Quando o CEO muda, outras lideranças começam a avaliar o que acontecerá com a estratégia, com a estrutura e com seus próprios papéis. O novo CEO manterá o mesmo CFO? O mesmo COO? A agenda de transformação continuará? O conselho mudará prioridades? Em algumas organizações, a saída do CEO acaba desencadeando uma movimentação muito maior do que aquela inicialmente prevista. E perder executivos importantes durante uma transição torna o processo muito mais delicado.
Por isso, preservar o C-Level também deveria fazer parte da discussão sucessória. Uma empresa pode ter encontrado um excelente novo CEO e, ainda assim, criar um problema se perder as pessoas responsáveis por sustentar a operação durante os primeiros meses dessa nova gestão.
Capítulo 03 Antes de buscar o próximo CEO, é preciso entender o que aconteceu com o anterior
Quando um CEO é demitido, existe uma tendência natural de procurar rapidamente um substituto. Mas, antes disso, o conselho precisa entender por que aquela relação não funcionou. Pode ter sido uma escolha equivocada de perfil.

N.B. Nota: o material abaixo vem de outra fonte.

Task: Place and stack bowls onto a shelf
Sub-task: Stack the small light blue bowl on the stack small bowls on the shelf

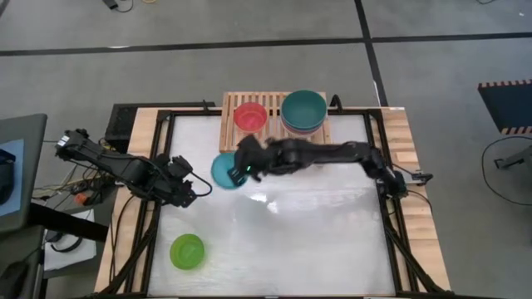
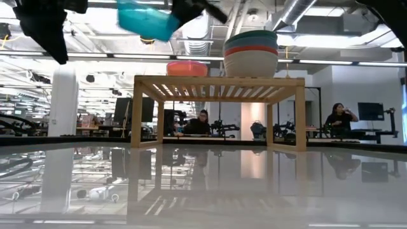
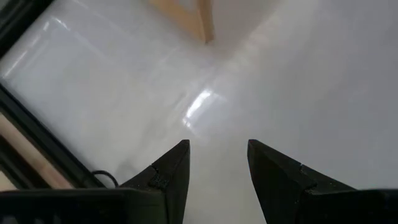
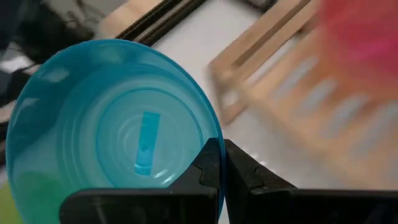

Pode ter sido desempenho. Pode ter existido desalinhamento cultural.
Mas também pode ter faltado clareza. Pode ter existido interferência excessiva dos acionistas. O CEO pode ter recebido a responsabilidade pelo resultado sem a autonomia necessária para tomar as decisões. Em empresas familiares, esse tipo de situação aparece com alguma frequência quando um executivo de mercado assume uma cadeira historicamente ocupada por membros da família.
Se essas questões não forem discutidas, a organização corre o risco de trocar a pessoa sem corrigir o problema e o custo acaba se multiplicando. Contrata-se um novo executivo, passa-se novamente por um período de adaptação e, algum tempo depois, começa a surgir a percepção de que ele também "não funcionou". Quando isso acontece repetidamente, talvez seja importante olhar não apenas para os CEOs escolhidos, mas também para a estrutura que deveria sustentá-los.
Capítulo 04 Existe também um custo em esperar demais
Nada disso significa que uma companhia deva evitar a demissão de um CEO. Em determinados momentos, a substituição é necessária e pode ser a melhor decisão para preservar o negócio. Problemas de performance, perda de confiança, desalinhamento estratégico ou dificuldades graves de liderança não desaparecem simplesmente porque substituir o executivo será trabalhoso.
Manter o CEO errado por tempo demais também custa caro. A diferença está em quanto a empresa se preparou para aquele momento. Por isso, quando se fala sobre o custo da demissão de um CEO, eu evitaria olhar apenas para aquilo que aparece no pacote de saída.
A discussão mais importante está na capacidade da organização de manter a execução da própria estratégia e não perder suas lideranças-chave enquanto troca sua principal figura executiva.